For more information on mating disruption for GBM see OMAFRA Publication 360, Guide to Fruit Production.

Management Notes
Cultivating in early spring will bury the previous season’s leaves and prevent moths from emerging.

Use pheromone traps to monitor grape berry moth adult activity and determine insecticide application timing.  The specific timing of pest control products varies depending on the target life stage, the insecticide’s mode of action and residual activity. Pheromone trap catch data provides critical information for management of grape berry moth using either insecticides or mating disruption technology.  

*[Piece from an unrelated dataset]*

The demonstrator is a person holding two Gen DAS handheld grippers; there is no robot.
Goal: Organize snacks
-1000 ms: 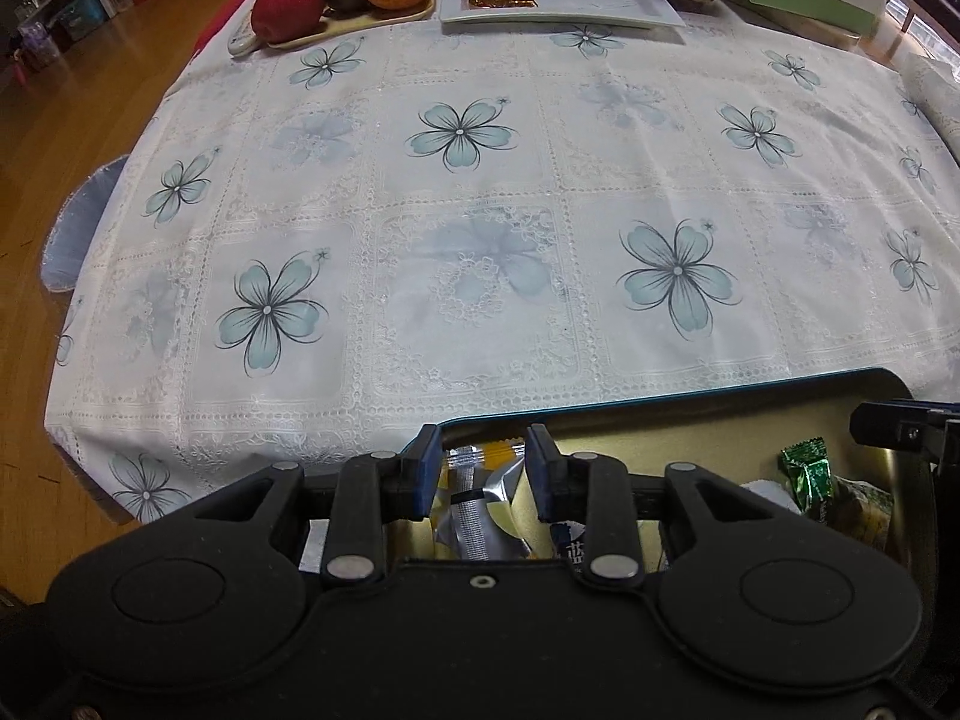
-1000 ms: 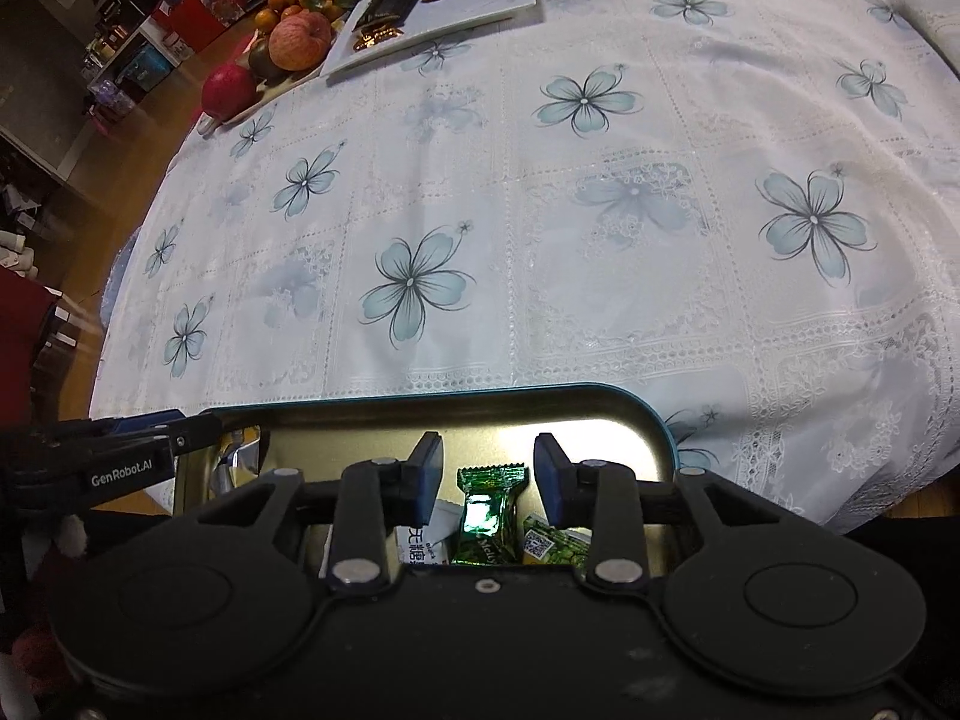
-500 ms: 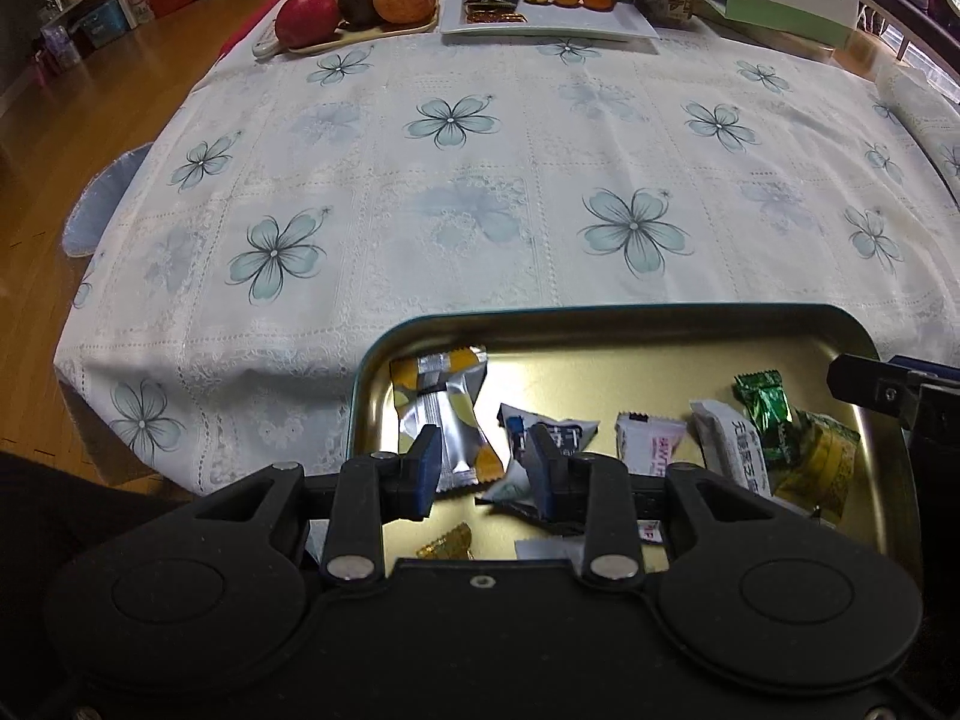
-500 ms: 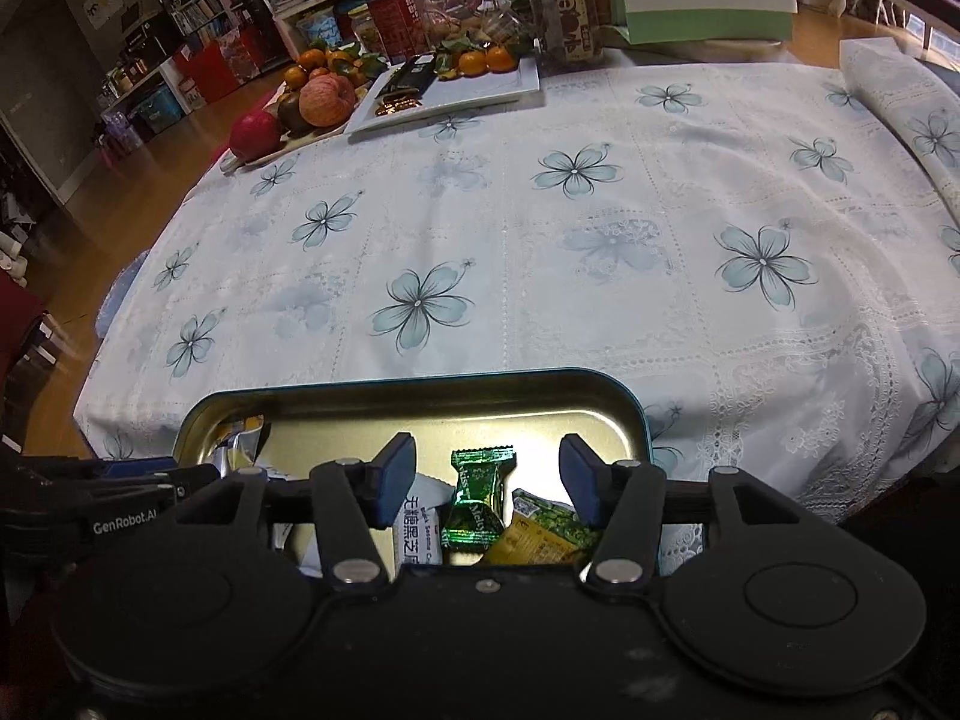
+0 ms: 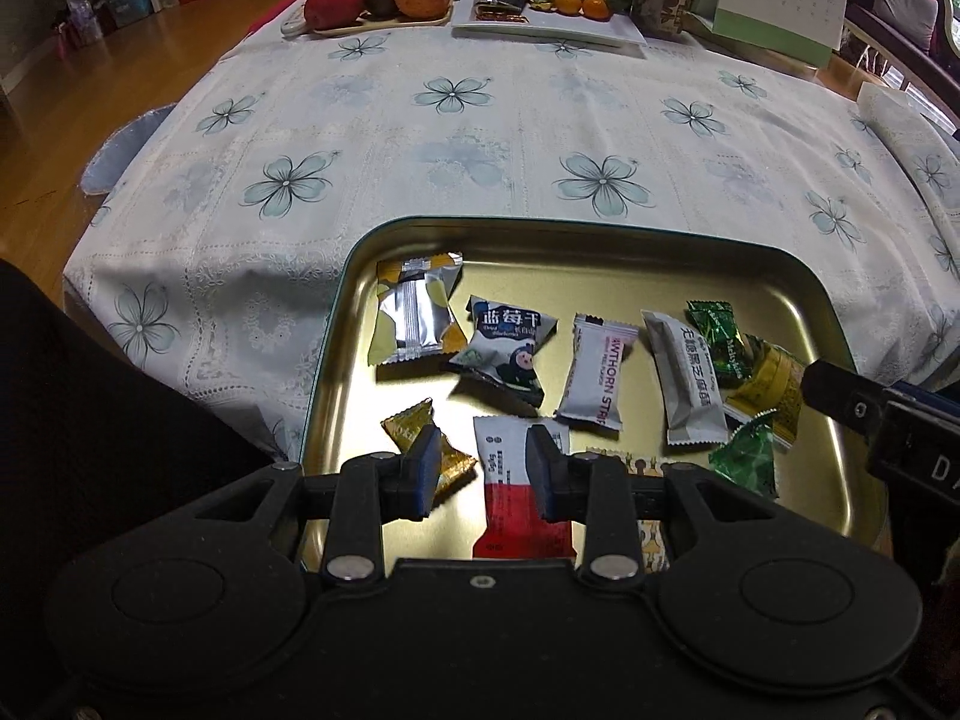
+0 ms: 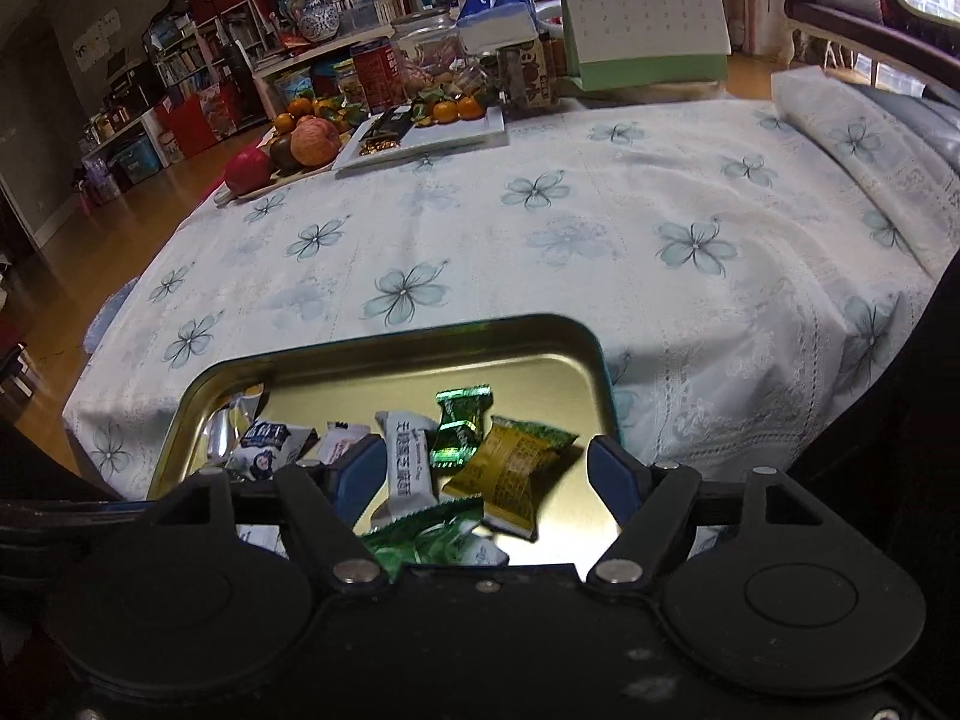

Mating disruption of grape berry moth is a highly effective alternative to insecticides. For more information, consult OMAFRA Factsheet 03-079,Mating Disruption for Management of Insect Pests and See OMAFRA Publication 360, Guide to Fruit Production - Chapter 5 Grapes: Recommendations for grape berry moth mating disruption at shoot length 20-25 cm.

Management with insecticides – Insecticides are used to control grape berry moth in most commercial vineyards. See OMAFRA Publication 360, Guide to Fruit Production - Chapter 5 Grapes: Recommendations for grape berry moth at Trace bloom, Berries pea-sized, and Beginning of ripening (veraison) through harvest.